• WORK TO COMPLETE:
Count how many lines hold "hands" in the records, and respond with that number by itself.

• SOURCE MATERIAL:
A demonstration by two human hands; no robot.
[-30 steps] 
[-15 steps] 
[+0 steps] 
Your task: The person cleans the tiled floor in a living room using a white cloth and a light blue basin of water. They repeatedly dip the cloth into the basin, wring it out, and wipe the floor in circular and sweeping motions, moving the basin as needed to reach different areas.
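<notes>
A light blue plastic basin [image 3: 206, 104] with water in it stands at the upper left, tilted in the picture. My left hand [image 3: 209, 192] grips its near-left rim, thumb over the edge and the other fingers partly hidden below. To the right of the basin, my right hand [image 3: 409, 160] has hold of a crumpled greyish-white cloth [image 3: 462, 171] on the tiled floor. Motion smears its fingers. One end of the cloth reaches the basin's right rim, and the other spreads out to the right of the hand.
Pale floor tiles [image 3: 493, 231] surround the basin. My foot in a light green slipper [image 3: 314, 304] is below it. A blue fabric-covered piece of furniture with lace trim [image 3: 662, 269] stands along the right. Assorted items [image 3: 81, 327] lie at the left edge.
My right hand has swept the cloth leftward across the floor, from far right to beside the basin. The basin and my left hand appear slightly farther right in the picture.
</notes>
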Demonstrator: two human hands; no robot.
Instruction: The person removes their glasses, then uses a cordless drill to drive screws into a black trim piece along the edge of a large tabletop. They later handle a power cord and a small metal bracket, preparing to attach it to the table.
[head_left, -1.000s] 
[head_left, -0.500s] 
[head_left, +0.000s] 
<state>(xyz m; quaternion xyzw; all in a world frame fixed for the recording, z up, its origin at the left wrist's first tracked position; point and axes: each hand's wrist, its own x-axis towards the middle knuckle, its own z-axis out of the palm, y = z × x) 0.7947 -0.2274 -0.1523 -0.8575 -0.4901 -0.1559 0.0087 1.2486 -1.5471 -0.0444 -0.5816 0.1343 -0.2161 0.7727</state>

• EXERCISE OUTPUT:
2